Stupid, stupid, stupidplace to off-load, he said to himself, having the whole picture now, why crew had lined up along the exit track… human muscle, to keep those cans under control.

And no instructions… they'd done it before.

"You all right here?" he asked her. "You need help?"

" My job, "Saby said. " I got it. You know the board?"

"Half-assed. I'm going on the line."

"You can stand back-up. Stay out of the track!"

Danger, then. Danger of a glitch in the line—crew forward couldn't do anything but help those cans across whatever inevitable bump in the track the mate-up with the other hold might make—never done a handoff to another ship, but it couldn't be a perfect mate—always a glitch-point, even with dockside. He moved, followed the hand-rail, knew he was heading for a potential accident-point, if somebody was going to lose a hand, once the walls narrowed—worst of all when the cans were in the mate-up, where carriages this side released and carriages the other side had damned well better be ready and adequate—

Can passed him, another, caught by the moving chain, then—he saw both sway as they whisked past him on the last tractor-section, into the cargo-chute's section, into the dark—didn't want any swinging, a swing started here could impact the side-rails, slow the cans, make a jam-up on the line.

He found a place to hang, wall at his back, safety rail between him and the track—a crewman was working there, and he joined in, met can after can with his gloved hands, until he hit a rhythm in the moves, move of his foot, move of his body—breath came too short at first, raw fear. Then he acquired a feel for the fractional degree and vector the cans tended to sway, and it became saner—the panic almost left him. He had wind enough; he heard somebody else breathing into an open mike… he thought it was Saby. He could hear the terse slow-up and speed-up orders to Saby's station from some officer forward in the chute, and fell into the rhythm until he all but forgot there was anything else in the universe but those cans coming faster and faster. Then something happened up ahead that shouldn't happen, the whole track shook for no reason. He couldn't hear it, but he saw the shudder in the cans—" Damn!" he heard over the com, and somebody else said: " Track's warping, she's shot a rivet, ease back, ease back. "
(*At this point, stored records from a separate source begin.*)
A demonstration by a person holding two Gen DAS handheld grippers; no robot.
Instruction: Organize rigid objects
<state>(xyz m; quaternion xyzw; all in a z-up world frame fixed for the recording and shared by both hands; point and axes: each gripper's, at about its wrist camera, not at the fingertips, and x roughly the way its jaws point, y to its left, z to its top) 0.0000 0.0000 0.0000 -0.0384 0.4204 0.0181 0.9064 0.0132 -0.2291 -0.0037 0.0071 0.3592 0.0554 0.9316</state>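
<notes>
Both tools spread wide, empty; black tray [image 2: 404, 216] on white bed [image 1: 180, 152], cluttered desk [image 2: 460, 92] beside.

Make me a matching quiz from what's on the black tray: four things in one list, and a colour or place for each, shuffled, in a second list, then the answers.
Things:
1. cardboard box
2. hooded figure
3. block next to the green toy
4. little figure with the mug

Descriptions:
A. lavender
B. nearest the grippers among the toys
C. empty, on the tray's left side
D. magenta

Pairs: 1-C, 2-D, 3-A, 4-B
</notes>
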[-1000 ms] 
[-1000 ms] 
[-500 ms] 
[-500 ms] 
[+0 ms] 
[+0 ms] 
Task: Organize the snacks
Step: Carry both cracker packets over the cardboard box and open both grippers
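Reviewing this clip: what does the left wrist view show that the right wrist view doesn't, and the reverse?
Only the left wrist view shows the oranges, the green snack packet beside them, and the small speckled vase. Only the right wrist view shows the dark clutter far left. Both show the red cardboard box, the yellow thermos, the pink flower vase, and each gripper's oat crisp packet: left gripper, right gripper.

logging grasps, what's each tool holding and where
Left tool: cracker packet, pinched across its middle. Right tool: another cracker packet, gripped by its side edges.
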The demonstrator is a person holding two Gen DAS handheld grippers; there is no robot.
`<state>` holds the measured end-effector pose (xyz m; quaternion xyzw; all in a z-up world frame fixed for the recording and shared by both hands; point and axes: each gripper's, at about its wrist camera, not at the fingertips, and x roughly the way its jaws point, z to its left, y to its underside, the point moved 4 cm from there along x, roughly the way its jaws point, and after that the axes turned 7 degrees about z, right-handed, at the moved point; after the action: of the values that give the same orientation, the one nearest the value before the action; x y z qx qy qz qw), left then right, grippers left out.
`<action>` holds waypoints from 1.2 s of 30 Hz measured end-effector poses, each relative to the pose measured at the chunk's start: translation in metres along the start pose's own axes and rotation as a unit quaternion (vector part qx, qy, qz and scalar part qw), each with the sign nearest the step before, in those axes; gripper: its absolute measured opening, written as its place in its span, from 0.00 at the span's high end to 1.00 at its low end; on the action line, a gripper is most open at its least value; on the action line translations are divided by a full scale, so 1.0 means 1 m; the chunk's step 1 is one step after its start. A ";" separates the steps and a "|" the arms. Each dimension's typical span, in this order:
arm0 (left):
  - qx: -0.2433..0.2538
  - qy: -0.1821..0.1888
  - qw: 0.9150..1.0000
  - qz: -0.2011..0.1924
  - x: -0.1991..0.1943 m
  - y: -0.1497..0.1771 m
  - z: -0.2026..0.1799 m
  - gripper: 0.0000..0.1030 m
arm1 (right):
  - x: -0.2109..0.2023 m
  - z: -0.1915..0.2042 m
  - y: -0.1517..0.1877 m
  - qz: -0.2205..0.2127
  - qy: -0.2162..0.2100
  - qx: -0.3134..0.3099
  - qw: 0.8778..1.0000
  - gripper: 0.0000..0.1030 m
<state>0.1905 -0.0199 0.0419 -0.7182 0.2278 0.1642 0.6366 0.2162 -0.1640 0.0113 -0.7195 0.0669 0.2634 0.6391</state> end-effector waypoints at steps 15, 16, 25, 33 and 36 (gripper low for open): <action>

Oh, damn, he thought, we're not going to make it; and Saby said:

"I got it slowed, I got it… Tom, get down there, get a look, tell me how bad. "

He didn't ask—Saby didn't have eyes for what was happening ahead in the chute, the rig was stressed past design limits, and somebody on com was yelling at Saby to keep it rolling, dammit, keep it rolling, and giving orders to shunt tier five-c off to last-loaded, they'd run that set of cans out if the rig held and they had time…

Something in that load, he said to himself, something high-mass they weren't sure the equipment could take. He hauled himself along the hand-rail, along the outbound chute, as far as a section where the cans had picked up a hell of a bobble.

Cans were still coming past him. Guys were working ahead, damping down the motion with their hands and bodies, the same as they'd done higher up the line—you didn't know what kind of mass was coming at you in a given can, whether you were going to meet foam rubber or foam steel in a load. It was terrifying, but the receiving zone was yelling hurry up, speed up.

"Saby!" he said. "They got a hand-span swing at the rate you're sending 'em now, you copy?"

"I copy. Get back here. "

"I'm all right, do you copy?"

" We got no damn time!" somebody else broke in. " Get on it, dammit, move it, move it up plus two, Saby, she'll take it—"

That was an officer talking, by the sound of it, and he didn't belong on com. He found a space next to a big guy as the cans' delivery rate began to speed up—the several of them acting as living buffers to keep the cans moving steadily.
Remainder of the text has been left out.